[What this task involves] Beginning with the line that has "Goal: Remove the" and ending with the line that has "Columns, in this", retype the entries below exactly, except for the pictures.

[Material shown]

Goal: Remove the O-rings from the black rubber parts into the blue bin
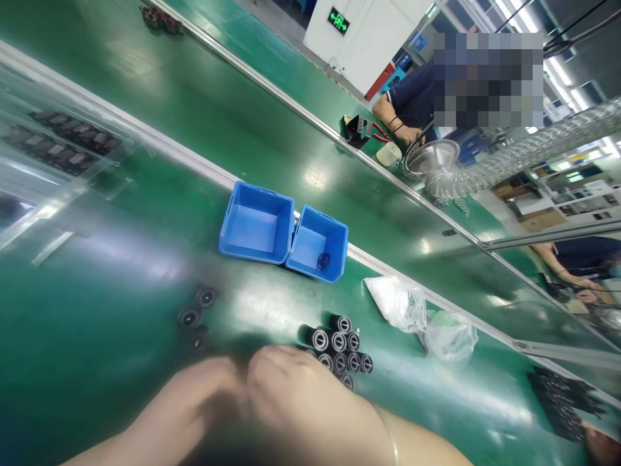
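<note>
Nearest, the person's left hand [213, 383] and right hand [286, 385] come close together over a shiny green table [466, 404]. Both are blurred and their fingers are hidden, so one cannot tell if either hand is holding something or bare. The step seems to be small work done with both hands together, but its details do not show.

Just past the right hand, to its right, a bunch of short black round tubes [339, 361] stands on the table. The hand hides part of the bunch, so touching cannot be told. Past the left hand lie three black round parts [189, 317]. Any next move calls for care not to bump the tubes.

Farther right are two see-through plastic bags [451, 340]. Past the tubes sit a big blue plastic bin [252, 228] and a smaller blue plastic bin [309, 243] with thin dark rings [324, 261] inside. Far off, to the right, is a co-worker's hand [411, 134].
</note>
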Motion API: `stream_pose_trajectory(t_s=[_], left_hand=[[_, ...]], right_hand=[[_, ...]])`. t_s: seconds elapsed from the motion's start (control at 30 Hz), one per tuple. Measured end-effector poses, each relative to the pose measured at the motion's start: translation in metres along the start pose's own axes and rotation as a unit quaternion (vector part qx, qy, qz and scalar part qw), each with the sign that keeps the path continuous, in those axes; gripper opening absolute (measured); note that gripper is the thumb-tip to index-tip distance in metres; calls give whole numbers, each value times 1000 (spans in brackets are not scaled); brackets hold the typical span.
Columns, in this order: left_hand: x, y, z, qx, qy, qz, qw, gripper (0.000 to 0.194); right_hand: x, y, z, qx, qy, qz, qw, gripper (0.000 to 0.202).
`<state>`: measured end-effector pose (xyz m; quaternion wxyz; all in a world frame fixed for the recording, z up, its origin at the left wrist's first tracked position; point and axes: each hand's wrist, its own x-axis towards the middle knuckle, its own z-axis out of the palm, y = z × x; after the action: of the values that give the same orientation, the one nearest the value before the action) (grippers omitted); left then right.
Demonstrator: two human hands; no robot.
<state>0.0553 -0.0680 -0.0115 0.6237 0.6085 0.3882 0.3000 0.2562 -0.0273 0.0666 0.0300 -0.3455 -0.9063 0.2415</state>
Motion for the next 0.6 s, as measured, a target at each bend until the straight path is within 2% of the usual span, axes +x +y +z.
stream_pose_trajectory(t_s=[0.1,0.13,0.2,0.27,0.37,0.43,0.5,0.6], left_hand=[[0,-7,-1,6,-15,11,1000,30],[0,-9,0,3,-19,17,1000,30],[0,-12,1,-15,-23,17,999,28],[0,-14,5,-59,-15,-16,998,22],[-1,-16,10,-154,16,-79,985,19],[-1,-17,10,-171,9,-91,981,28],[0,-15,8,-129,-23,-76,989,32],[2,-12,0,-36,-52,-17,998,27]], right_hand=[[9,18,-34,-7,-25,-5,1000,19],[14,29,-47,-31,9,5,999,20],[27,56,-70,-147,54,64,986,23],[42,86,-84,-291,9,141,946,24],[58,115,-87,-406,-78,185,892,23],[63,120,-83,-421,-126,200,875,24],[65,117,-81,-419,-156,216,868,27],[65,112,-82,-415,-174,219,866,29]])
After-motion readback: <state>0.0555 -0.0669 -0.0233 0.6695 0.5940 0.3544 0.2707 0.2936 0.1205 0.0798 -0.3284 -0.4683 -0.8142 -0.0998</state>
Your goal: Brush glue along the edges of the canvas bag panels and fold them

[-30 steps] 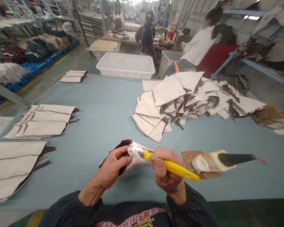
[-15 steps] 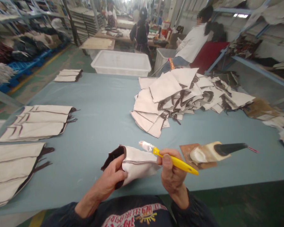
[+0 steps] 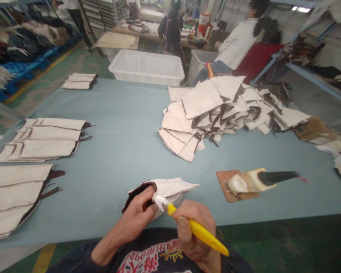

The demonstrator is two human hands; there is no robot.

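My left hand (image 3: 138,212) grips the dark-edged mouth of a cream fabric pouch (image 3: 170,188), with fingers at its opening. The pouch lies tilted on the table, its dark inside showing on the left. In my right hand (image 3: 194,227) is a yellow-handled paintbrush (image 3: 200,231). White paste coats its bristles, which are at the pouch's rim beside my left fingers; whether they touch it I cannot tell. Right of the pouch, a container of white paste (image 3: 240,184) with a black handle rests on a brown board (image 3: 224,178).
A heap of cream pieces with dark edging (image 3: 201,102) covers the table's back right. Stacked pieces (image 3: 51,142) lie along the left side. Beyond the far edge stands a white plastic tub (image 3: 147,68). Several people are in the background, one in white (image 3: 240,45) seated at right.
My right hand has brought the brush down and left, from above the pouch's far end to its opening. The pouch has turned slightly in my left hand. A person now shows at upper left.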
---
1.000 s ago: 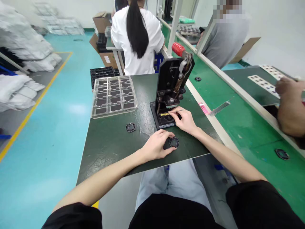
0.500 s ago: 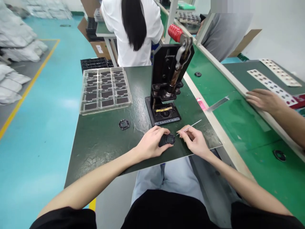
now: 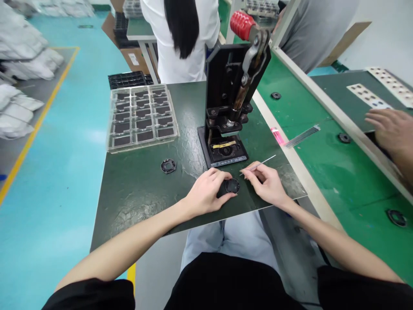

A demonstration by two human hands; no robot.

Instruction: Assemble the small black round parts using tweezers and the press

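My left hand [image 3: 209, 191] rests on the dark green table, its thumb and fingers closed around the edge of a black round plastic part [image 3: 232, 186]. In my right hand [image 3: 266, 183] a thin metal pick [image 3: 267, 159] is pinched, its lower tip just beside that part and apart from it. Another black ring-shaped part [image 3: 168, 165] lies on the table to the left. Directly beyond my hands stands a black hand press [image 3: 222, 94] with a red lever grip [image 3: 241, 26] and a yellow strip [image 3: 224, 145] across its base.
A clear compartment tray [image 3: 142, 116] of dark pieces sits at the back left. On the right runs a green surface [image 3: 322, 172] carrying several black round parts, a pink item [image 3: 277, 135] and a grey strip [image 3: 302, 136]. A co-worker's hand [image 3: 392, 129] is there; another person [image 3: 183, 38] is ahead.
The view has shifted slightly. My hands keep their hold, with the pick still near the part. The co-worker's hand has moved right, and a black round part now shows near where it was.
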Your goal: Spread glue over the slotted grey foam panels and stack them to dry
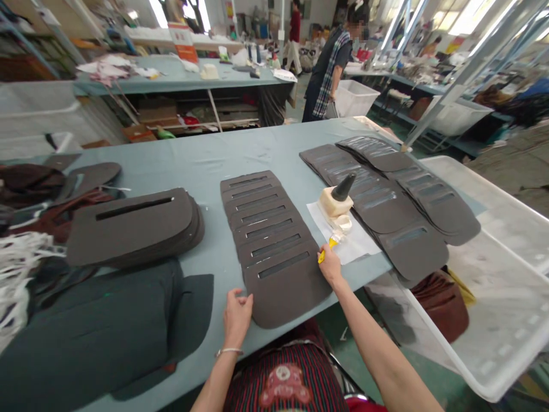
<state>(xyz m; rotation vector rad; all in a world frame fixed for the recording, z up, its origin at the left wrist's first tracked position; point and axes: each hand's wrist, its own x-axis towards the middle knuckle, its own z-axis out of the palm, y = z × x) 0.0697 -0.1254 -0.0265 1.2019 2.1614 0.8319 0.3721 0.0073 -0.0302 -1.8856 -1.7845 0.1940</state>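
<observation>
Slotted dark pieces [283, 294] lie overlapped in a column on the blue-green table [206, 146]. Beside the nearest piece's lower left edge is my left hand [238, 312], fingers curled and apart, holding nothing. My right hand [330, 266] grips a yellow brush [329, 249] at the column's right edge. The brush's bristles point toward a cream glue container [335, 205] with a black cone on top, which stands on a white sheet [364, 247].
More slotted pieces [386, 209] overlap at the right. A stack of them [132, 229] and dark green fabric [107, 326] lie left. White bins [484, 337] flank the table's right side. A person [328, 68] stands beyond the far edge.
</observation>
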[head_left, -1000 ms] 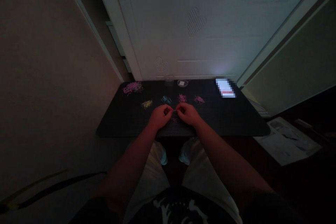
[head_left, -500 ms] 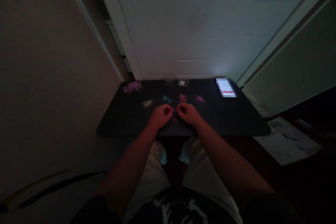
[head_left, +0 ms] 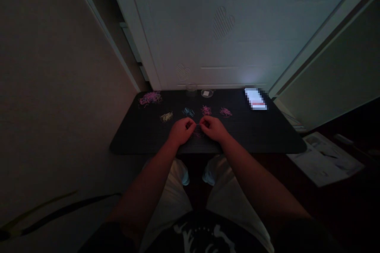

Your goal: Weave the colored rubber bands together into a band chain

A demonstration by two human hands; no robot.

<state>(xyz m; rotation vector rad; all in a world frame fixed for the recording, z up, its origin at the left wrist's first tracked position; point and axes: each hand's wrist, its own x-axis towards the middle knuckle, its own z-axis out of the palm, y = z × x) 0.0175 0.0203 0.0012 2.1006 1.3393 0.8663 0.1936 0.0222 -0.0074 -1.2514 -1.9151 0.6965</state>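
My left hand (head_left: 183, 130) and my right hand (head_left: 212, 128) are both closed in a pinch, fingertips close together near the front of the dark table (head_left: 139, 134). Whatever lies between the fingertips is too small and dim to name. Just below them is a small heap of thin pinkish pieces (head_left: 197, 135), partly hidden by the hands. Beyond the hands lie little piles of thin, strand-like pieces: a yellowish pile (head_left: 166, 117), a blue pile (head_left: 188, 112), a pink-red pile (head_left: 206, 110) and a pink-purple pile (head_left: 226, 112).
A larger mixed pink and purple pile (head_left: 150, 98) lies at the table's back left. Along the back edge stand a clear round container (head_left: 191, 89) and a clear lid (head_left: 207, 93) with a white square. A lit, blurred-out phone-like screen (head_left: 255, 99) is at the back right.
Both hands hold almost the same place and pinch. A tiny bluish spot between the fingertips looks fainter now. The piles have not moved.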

[Expected answer]
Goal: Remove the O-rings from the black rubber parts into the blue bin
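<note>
Nearest, the person's left hand [213, 383] and right hand [286, 385] come close together over a shiny green table [466, 404]. Both are blurred and their fingers are hidden, so one cannot tell if either hand is holding something or bare. The step seems to be small work done with both hands together, but its details do not show.

Just past the right hand, to its right, a bunch of short black round tubes [339, 361] stands on the table. The hand hides part of the bunch, so touching cannot be told. Past the left hand lie three black round parts [189, 317]. Any next move calls for care not to bump the tubes.

Farther right are two see-through plastic bags [451, 340]. Past the tubes sit a big blue plastic bin [252, 228] and a smaller blue plastic bin [309, 243] with thin dark rings [324, 261] inside. Far off, to the right, is a co-worker's hand [411, 134].
</note>
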Motion API: `stream_pose_trajectory(t_s=[_], left_hand=[[_, ...]], right_hand=[[_, ...]])`. t_s: seconds elapsed from the motion's start (control at 30 Hz), one per tuple. Measured end-effector poses, each relative to the pose measured at the motion's start: translation in metres along the start pose's own axes and rotation as a unit quaternion (vector part qx, qy, qz and scalar part qw), each with the sign that keeps the path continuous, in those axes; gripper opening absolute (measured); note that gripper is the thumb-tip to index-tip distance in metres; calls give whole numbers, each value times 1000 (spans in brackets are not scaled); brackets hold the typical span.
Columns, in this order: left_hand: x, y, z, qx, qy, qz, qw, gripper (0.000 to 0.194); right_hand: x, y, z, qx, qy, qz, qw, gripper (0.000 to 0.202).

No more output remains.